Stochastic Gross Margins of Financial Services

Originally posted as a Twitter thread on November 03, 2021


Many areas of financial services have “stochastic margins” per widget, but hopefully (obviously!) positive margins for the whole batch of widgets sold – unlike most manufacturers, with fixed/declining COGS at scale. This means many things when you build a “financial” business

You might make or lose money on the marginal loan, marginal insurance policy, marginal payment processed, marginal market-making trade. Apple makes the same margin on every iPhone 13 Pro it sells.

In no particular order, here are some things to think about:

Understanding adverse selection v positive selection is crucial. And the “default” (when you are providing pure MONEY) is being *overwhelmed* with adverse selection before the positive selection customers even show up. Bad loans, risky insurance, tainted properties, etc.

ONE FORM of adverse v positive selection is pull v push. In most businesses organic consumer adoption is a godsend. In risk, it is not! Compare people searching for “I need a loan” to people who get “pushed” a loan offer based on their highly desirable, prescreened credit

This is one of many reasons why postal mail works so well (surprisingly!) for lenders.

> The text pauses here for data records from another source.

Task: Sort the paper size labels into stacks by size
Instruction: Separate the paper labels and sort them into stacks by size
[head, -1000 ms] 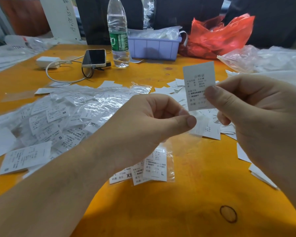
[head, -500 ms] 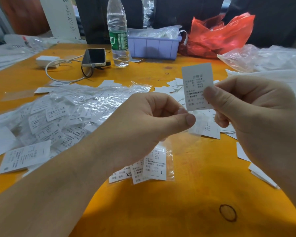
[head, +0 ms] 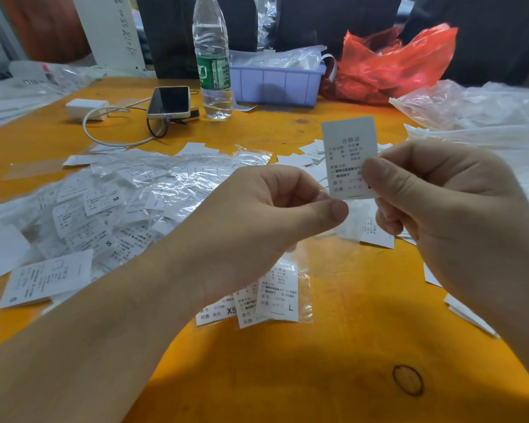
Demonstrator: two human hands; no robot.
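A paper size label [head: 350, 157] is pinched upright by the right hand [head: 440, 209], a clear sleeve [head: 353, 221] by the left hand [head: 257, 215]; the size letter, hidden by the thumb, should be uncovered before stacking.

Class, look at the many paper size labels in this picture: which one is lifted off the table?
The upright label pinched by the right hand; all the others lie on the orange table.

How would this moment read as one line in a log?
right hand: pinches upright paper label | left hand: curled beside it, hold unclear | size letter: hidden by thumb | bagged labels: on table
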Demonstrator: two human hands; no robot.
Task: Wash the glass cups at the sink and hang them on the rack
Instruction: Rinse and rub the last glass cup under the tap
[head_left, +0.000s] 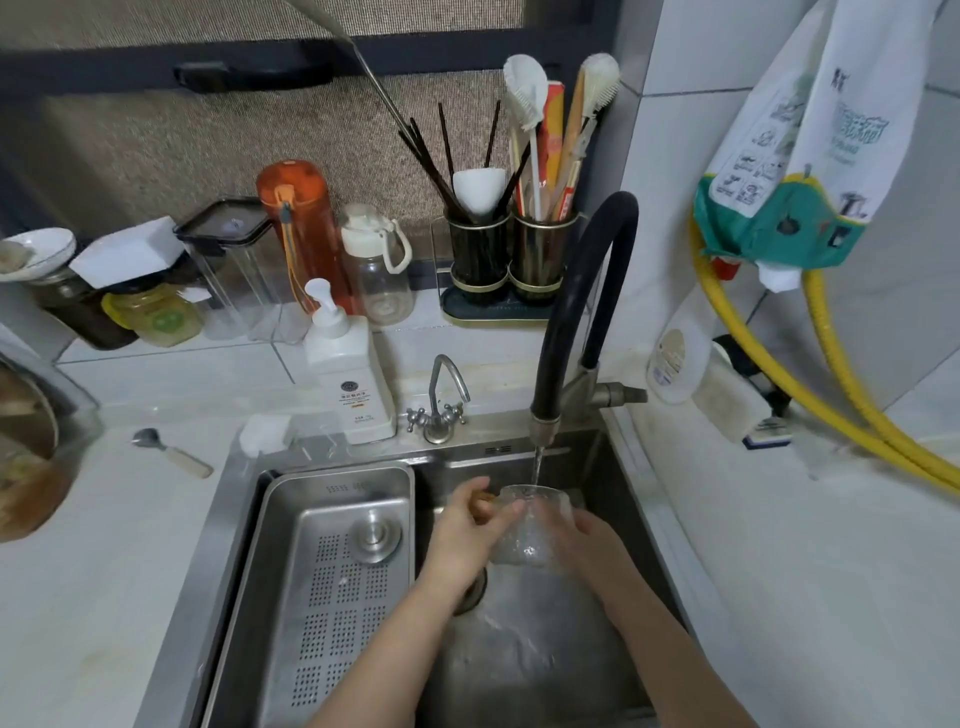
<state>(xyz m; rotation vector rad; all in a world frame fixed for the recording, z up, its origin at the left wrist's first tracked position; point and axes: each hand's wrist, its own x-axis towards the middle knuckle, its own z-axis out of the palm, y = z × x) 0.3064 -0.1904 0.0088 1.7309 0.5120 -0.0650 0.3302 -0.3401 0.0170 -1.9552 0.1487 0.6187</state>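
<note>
the wet glass cup (524, 525), rigid, light, fragile and likely slippery, is gripped round its wall by left hand (467, 525) and right hand (587, 530) under the faucet (571, 312) stream, near the sink (613, 467) back edge.

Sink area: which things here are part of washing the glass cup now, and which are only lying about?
In use:
- glass cup, held by left hand and right hand
- black faucet, water running
- sink

Lying about:
- soap dispenser
- spoon
- orange bottle
- utensil holder
- drain tray
</note>
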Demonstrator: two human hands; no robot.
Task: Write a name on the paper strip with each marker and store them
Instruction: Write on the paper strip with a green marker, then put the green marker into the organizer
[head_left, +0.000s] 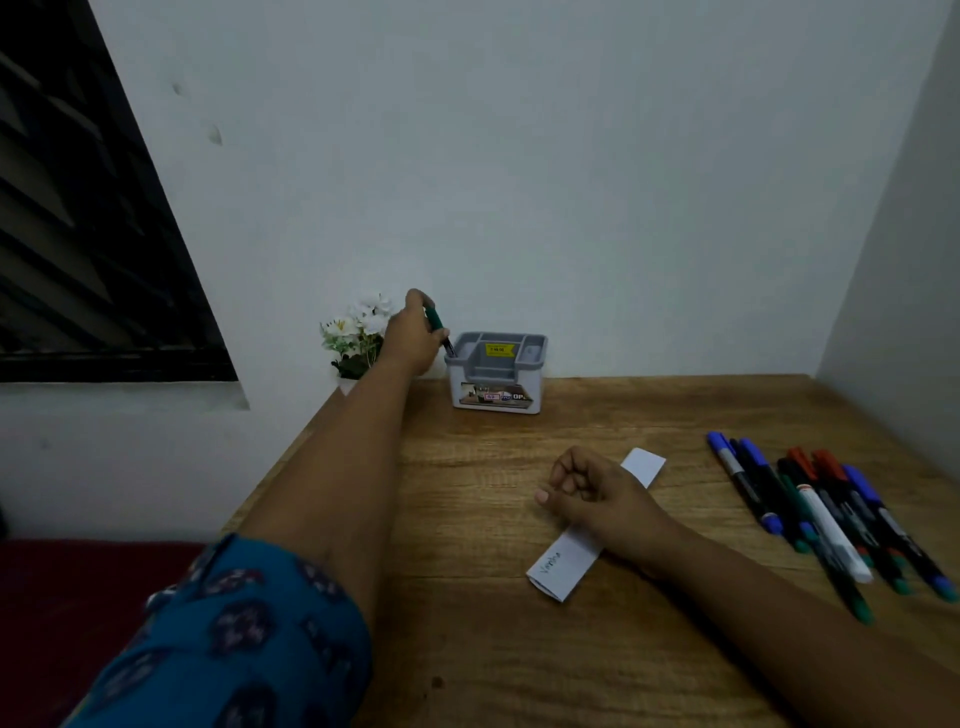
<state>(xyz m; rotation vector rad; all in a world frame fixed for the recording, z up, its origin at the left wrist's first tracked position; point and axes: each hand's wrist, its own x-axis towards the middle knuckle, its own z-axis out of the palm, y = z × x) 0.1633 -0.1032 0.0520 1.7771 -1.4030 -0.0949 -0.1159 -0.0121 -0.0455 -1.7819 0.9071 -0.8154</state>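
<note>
My left hand (413, 332) reaches to the back of the wooden table and grips a green-capped marker (439, 327), whose lower end dips into the left compartment of the grey organiser box (496, 402). My right hand (587, 491) rests on the white paper strip (558, 566) with its fingers loosely curled and holding nothing. A word is written near the strip's near end. Several markers (826, 514) with blue, red, green and black caps lie side by side at the right of the table.
A small pot of white flowers (356, 338) stands behind my left hand against the wall. The table (467, 519) fits into a corner, with walls at the back and right. A dark window sits at upper left.
</note>
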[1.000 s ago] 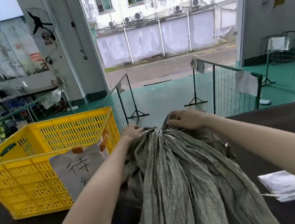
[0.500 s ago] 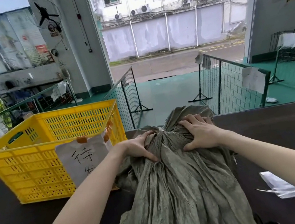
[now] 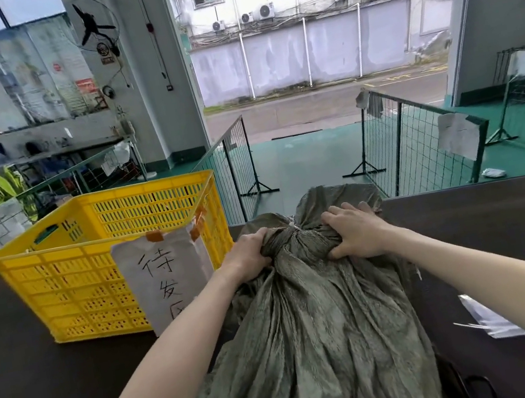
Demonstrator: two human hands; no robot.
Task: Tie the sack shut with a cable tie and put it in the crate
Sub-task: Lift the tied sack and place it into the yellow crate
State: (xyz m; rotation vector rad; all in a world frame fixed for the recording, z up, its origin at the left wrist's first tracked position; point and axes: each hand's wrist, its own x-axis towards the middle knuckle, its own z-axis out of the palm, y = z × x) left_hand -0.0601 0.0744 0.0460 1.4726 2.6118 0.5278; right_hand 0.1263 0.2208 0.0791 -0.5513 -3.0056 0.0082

It’s not just the saturation of the channel – it’s push v pull, picking your customers vs trying to pick through the sea of (possibly) adverse selection applicants

So tracking the **channel** against the cohort performance is *crucial* to understand which channels tend to have more of this adverse dynamic, even holding things like credit score or underwriting risk constant. Cohort customers by time AND channel (and other behaviors)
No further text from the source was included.